Серов опустился на колени и осторожно отвернул край ковра. Виктор сразу подался вперед и тихонько присвистнул: вместе с куском оборванной тонкой золотой цепочки на полу лежал небольшой исламский медальон в виде полумесяца с прилепившейся к нему крохотной звездочкой, с малюсеньким зеленым камушком в середине…
Лева открыл глаза и с удивлением обнаружил, что находится не на своей кухне, а в совершенно незнакомой ему скудно обставленной комнате старого дома с высокими потолками и узким окном. Со стен свисали лохмотья обоев, на побелке потолка серо-зелеными узорами расплылись пятна давних протечек, но пол был еще ничего, из крепкого паркета.

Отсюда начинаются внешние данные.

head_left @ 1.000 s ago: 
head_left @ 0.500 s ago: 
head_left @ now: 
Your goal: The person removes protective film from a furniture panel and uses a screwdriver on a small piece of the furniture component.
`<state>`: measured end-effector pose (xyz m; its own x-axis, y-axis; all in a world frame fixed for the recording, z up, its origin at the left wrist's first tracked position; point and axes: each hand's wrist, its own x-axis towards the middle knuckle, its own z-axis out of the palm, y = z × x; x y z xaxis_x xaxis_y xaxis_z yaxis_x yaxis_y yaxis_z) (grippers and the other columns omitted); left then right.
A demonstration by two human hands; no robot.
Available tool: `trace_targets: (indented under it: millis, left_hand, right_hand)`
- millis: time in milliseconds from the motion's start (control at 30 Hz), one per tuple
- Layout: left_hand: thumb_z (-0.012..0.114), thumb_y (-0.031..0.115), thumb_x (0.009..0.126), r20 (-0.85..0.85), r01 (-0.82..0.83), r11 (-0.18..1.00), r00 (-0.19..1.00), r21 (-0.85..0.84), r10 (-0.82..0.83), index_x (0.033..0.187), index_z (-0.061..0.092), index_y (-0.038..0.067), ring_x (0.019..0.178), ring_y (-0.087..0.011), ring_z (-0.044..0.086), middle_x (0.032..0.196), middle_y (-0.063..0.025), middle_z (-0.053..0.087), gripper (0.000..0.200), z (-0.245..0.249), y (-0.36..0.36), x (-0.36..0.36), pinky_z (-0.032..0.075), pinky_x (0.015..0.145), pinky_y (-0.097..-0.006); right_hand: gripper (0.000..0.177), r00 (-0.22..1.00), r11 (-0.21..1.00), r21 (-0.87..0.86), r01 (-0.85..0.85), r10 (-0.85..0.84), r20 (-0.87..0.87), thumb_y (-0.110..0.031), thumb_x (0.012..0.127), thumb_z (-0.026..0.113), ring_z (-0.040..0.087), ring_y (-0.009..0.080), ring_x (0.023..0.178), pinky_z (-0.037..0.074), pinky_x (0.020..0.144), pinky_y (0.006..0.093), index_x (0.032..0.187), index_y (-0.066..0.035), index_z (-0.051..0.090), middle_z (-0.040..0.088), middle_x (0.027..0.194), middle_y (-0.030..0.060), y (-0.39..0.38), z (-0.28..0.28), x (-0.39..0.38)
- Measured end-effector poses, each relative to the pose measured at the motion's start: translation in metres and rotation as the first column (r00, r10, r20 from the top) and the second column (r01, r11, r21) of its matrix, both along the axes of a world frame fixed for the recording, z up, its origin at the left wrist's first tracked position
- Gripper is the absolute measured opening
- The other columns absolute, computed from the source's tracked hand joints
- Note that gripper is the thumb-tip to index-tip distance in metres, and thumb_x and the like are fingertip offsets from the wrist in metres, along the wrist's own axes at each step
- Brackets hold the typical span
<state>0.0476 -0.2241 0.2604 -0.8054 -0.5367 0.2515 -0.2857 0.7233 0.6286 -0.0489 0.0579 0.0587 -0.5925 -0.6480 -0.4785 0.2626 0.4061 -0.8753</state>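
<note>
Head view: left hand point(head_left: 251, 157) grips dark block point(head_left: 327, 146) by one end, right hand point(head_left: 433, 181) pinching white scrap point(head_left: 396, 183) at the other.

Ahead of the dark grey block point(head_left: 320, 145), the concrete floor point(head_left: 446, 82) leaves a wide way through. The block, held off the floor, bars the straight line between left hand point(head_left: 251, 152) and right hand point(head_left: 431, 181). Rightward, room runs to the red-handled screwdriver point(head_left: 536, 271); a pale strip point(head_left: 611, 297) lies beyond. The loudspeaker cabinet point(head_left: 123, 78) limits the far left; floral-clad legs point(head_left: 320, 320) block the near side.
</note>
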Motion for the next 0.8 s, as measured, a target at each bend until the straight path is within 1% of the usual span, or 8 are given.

Однако самое главное, что Зайденберг оказался прикованным надетым на правое запястье наручником к трубе батареи парового отопления – левый браслет замыкался на ней, как кольцо на проволоке, по которой на дачах всяких жлобов бегают сторожевые псины, оберегая сады и огороды.
В голове еще плавал хмельной туман, и из него обрывочными картинками появлялись неясные образы: на полу лежала Лолка в луже крови, Лева бежал, кто-то хватал его и он вырывался из последних сил, боднув нападавшего головой в лицо и разодрав ему рубаху на груди… Чертовщина, да и только! Ему же надо сейчас открыть другой тайник, взять деньга и скорее мотать из города, пока лысоватый блондин с рысьими глазами и его команда вновь не сцапали за жабры. И тут страшная мысль заставила Зайденберга похолодеть: его обманули! Взяли деньги и, напоив вусмерть, перевезли в другое место, чтобы потребовать новый выкуп?
– Очнулся, шакал?
Лева с трудом повернул голову на голос. На стоявшем в углу покрытом клетчатым пледом продавленном диване сидел смуглый черноволосый мужчина с усами. С виду так, ничего особенного, рубаха и джинсы, но на коленях у брюнета лежал автомат. От этого Зайденбергу стало не по себе.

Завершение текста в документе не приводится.